Does context matter?


Written by Dr Katrina Erny-Albrecht. Senior Research Fellow. College of Nursing and Health Sciences.

CareSearch is primarily a knowledge translation organisation active in the synthesis and dissemination of research evidence relevant to palliative care. Not surprisingly our research focus is translational research, or research related to the movement of research evidence from the ‘bench’ to real-world application in practice. Central to our activities are our two websites and CareSearch supports information needs across care settings and across the life course, while palliAGED provides support for the aged care sector. Our stakeholders are health and care professionals as well as the broader community.  Drawing on research evidence to develop resources that reflect the contexts of practice and care, dissemination of the resulting information and resources is a major component of our work. However, we also understand that making information available is often of itself not enough.

The literature on Knowledge Translation (KT) offers a lens through which to understand the current engagement activity. KT approaches recognise that environment and context can influence evidence access and response by stakeholders and by evidence users.  One review evaluations of knowledge mobilisation agencies highlighted the need tailor research-based resources to the preferences and access needs of the specific audiences. (1) This “context” can be critical to how evidence is selected, framed and communicated and hence to the effectiveness of knowledge translation. (2)

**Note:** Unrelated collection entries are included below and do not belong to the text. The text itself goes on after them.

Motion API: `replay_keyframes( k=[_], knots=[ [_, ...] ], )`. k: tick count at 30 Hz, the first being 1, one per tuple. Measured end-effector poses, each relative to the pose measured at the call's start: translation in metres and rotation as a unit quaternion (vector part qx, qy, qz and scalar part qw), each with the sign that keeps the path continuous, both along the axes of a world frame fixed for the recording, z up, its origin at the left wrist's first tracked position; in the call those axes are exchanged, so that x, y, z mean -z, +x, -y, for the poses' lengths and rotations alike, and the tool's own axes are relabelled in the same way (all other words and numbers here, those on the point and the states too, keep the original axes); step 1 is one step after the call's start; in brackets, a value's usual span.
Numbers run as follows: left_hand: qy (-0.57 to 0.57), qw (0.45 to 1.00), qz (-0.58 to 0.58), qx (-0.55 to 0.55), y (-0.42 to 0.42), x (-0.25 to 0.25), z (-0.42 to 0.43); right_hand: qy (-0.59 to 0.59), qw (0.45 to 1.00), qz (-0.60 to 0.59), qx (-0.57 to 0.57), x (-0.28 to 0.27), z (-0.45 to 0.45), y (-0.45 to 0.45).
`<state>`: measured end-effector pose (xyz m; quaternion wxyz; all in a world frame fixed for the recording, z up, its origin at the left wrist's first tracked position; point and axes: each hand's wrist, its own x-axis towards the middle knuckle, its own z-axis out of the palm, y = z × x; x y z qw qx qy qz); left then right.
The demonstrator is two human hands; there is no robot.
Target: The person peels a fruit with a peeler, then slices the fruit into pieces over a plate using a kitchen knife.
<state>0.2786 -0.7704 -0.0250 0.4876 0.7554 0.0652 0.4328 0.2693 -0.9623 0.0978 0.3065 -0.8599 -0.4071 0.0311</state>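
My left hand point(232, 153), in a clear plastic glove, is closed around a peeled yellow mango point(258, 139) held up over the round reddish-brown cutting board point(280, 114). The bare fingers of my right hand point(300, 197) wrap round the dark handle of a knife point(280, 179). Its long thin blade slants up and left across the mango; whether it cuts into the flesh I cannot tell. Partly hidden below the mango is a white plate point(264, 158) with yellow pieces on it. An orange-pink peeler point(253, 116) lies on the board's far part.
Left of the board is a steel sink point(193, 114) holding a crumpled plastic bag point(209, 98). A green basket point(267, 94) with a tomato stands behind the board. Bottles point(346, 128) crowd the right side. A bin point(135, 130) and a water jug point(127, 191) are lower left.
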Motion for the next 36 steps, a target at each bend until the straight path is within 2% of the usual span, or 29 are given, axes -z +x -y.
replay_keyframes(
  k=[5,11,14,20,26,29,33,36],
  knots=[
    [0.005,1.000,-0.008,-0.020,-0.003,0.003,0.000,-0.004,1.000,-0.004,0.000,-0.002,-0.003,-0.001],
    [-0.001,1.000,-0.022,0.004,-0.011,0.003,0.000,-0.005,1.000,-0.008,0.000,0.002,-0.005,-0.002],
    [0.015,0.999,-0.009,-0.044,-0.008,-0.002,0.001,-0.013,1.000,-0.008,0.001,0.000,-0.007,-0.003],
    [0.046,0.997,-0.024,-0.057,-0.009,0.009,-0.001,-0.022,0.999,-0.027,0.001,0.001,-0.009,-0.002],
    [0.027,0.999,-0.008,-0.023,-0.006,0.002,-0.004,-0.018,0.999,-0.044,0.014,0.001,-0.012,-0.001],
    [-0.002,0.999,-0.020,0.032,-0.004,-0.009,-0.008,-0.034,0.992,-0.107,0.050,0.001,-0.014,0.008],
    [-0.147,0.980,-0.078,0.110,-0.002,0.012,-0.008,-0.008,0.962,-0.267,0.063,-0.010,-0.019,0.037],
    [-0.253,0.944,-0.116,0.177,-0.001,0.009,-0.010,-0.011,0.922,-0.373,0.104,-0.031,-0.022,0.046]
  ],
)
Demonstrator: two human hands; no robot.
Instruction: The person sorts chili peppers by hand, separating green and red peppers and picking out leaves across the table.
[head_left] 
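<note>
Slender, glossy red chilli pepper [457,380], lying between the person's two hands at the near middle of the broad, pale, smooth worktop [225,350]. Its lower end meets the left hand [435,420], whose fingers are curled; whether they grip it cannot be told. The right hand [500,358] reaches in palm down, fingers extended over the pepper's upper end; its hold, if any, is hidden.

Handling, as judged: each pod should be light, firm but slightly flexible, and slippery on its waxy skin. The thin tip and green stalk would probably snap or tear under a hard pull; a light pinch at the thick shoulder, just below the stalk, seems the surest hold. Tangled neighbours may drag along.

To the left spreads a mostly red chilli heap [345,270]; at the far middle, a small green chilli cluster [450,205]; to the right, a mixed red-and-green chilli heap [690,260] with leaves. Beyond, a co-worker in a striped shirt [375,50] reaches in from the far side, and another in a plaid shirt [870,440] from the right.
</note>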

Therefore, we are currently undertaking research to develop and test a structured framework approach to enhance dissemination efficiency and extend the reach of our resources. The Engagement Project framework is based on a grounded theory methodology. Its primary aim is to guide identification of sector specific information channels and dissemination approaches, and to guide subsequent use of this information to deliver relevant resources to where they are needed. We are currently working with representatives of the aged care and allied health sectors, and patient, carers, and families to test the framework.  The targeted groups are very different with respect to organisational structure and their role in palliative care. Therefore, it is expected that this research will also provide us with insights into the generalisability of the framework. This is an important consideration given the diversity of Australian communities that might benefit from improved access to palliative care resources.


1. Davies HTO, Powell AE, Nutley SM. Mobilising knowledge to improve UK health care: learning from other countries and other sectors – a multimethod mapping study. Health Services and Delivery Research, No. 3.27. Southampton (UK): NIHR Journals Library; 2015 Jun.

2. Squires et al 2019 Understanding context: A concept analysis J Adv Nurs. 2019;00:1–23.